What is needed.
Repeat the lines below exactly as written, please, from the line with "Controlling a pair" to the line with "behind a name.", both lines included, and no others.

Dataset excerpt.
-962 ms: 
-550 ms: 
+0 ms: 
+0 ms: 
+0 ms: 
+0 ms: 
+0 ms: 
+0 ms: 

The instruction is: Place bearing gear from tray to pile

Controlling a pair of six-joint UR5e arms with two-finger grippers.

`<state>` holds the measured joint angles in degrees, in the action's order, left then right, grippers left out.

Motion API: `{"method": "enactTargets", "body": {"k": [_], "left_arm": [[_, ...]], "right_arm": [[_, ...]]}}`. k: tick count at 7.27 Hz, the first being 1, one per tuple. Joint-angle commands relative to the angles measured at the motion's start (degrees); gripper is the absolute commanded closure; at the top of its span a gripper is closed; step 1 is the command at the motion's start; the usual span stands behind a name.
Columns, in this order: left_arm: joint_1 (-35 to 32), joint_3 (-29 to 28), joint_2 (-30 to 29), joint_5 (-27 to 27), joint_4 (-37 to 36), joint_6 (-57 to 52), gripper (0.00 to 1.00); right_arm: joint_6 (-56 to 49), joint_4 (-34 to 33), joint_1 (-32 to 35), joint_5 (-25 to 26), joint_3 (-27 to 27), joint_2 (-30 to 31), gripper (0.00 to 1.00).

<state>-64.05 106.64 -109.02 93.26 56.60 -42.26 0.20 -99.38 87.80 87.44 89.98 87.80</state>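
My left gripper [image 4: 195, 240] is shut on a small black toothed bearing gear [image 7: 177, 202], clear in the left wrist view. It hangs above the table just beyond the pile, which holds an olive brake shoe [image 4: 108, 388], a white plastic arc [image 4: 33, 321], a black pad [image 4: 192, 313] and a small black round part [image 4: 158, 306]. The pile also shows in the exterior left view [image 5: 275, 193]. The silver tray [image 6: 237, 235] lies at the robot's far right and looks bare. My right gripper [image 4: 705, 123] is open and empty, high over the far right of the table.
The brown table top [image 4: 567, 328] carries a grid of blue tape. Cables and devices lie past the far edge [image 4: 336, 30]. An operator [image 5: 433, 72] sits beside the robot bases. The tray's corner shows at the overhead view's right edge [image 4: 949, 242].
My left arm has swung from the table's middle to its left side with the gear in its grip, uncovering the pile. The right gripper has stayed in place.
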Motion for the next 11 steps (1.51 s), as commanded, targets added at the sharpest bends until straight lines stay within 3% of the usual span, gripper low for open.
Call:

Answer to this exercise.
Controlling a pair of six-joint UR5e arms with two-finger grippers.

`<state>` holds the measured joint angles in degrees, in the action's order, left then right, grippers left out.

Motion API: `{"method": "enactTargets", "body": {"k": [_], "left_arm": [[_, ...]], "right_arm": [[_, ...]]}}`. k: tick count at 7.27 Hz, the first being 1, one per tuple. Joint-angle commands relative to the angles measured at the motion's start (degrees); gripper is the absolute commanded closure; at the top of its span a gripper is closed; step 1 is the command at the motion's start; the usual span stands behind a name.

This finishes the output.